• [Exercise objective]
Without changing a word, return the listing below, minus its images.

• [Data block]
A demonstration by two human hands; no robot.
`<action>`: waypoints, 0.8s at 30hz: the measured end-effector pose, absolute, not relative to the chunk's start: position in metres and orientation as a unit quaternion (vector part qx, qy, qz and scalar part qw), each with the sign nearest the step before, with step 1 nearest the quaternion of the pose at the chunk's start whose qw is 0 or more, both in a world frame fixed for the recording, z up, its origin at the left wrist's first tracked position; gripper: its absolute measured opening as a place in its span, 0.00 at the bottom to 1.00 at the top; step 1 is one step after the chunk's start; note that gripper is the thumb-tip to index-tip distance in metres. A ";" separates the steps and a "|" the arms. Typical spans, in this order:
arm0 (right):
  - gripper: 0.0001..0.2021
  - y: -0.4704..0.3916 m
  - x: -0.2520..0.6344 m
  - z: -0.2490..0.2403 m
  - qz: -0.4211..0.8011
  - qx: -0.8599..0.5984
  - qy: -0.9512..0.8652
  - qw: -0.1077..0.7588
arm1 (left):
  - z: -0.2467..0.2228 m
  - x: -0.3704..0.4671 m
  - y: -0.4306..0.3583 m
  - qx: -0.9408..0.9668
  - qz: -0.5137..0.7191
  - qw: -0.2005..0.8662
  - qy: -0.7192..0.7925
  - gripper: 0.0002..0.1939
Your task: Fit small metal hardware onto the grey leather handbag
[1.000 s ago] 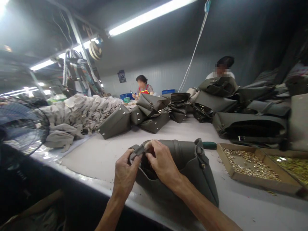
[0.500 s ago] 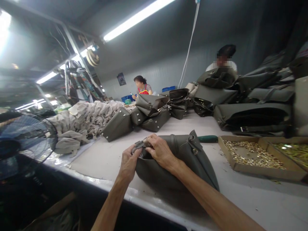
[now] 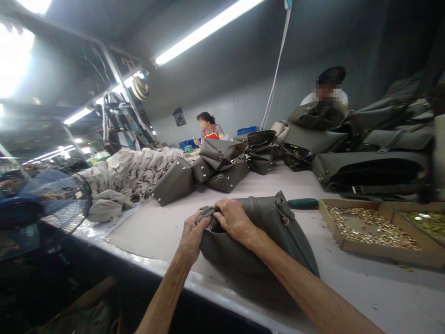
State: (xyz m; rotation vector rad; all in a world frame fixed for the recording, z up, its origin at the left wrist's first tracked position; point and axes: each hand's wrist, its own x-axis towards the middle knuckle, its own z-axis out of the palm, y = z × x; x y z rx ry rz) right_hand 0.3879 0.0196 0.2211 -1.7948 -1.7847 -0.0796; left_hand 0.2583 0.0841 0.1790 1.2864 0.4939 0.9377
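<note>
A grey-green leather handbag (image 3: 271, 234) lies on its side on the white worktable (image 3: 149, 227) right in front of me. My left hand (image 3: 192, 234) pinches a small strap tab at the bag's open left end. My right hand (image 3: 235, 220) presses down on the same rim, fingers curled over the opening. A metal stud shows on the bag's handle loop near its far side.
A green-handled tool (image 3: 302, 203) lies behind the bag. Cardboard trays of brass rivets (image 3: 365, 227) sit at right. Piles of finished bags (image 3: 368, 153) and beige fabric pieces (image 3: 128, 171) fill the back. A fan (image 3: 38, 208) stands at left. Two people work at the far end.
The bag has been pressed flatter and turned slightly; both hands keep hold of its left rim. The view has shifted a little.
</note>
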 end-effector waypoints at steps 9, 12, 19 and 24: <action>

• [Response box]
A demonstration by two human hands; no robot.
`<action>`: waypoints, 0.8s at 30hz: the measured end-effector pose, absolute, not relative to the chunk's start: position in metres and orientation as a unit quaternion (vector part qx, qy, qz and scalar part qw), each with the sign nearest the step before, with step 1 nearest the quaternion of the pose at the chunk's start whose qw is 0 or more, both in a world frame fixed for the recording, z up, its origin at the left wrist's first tracked position; gripper: its absolute measured opening as a place in its span, 0.00 at the bottom to 1.00 at the top; step 1 is one step after the chunk's start; note that gripper is the thumb-tip to index-tip distance in metres. A ";" separates the steps and a "|" the arms. Typical spans, in this order:
arm0 (right):
  - gripper: 0.0001..0.2021
  - y: -0.4704..0.3916 m
  - x: -0.2520..0.6344 m
  - z: -0.2490..0.2403 m
  - qz: -0.4211..0.8011
  - qx: -0.8599..0.5984
  - qy: -0.9512..0.8652
  - qw: -0.1077..0.7588
arm1 (left):
  - z: -0.2467..0.2228 m
  - x: -0.3704..0.4671 m
  - y: -0.4306..0.3583 m
  - qx: -0.9408..0.9668
  - qz: -0.5137..0.7191
  - qw: -0.2005..0.8662
  - qy: -0.7192..0.7925
  - gripper: 0.0002..0.1939
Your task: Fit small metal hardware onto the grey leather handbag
[1.000 s ago] 
[0.500 s ago] 
[now] 
State: (xyz m; rotation vector rad; all in a world frame fixed for the recording, z up, its origin at the left wrist's first tracked position; point and axes: each hand's wrist, its own x-axis towards the middle knuckle, its own z-axis out of the palm, y = z × x; x y z rx ry rz) right_hand 0.3879 0.0196 0.2211 -1.7948 -1.7847 -0.0796; left_hand 0.2583 0.0841 0.1790 1.2864 0.4939 0.9377
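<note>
A grey-green leather handbag (image 3: 271, 234) lies on its side on the white worktable (image 3: 149, 227) right in front of me. My left hand (image 3: 192, 234) pinches a small strap tab at the bag's open left end. My right hand (image 3: 235, 220) presses down on the same rim, fingers curled over the opening. A metal stud shows on the bag's handle loop near its far side.
A green-handled tool (image 3: 302, 203) lies behind the bag. Cardboard trays of brass rivets (image 3: 365, 227) sit at right. Piles of finished bags (image 3: 368, 153) and beige fabric pieces (image 3: 128, 171) fill the back. A fan (image 3: 38, 208) stands at left. Two people work at the far end.
The bag has been pressed flatter and turned slightly; both hands keep hold of its left rim. The view has shifted a little.
</note>
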 end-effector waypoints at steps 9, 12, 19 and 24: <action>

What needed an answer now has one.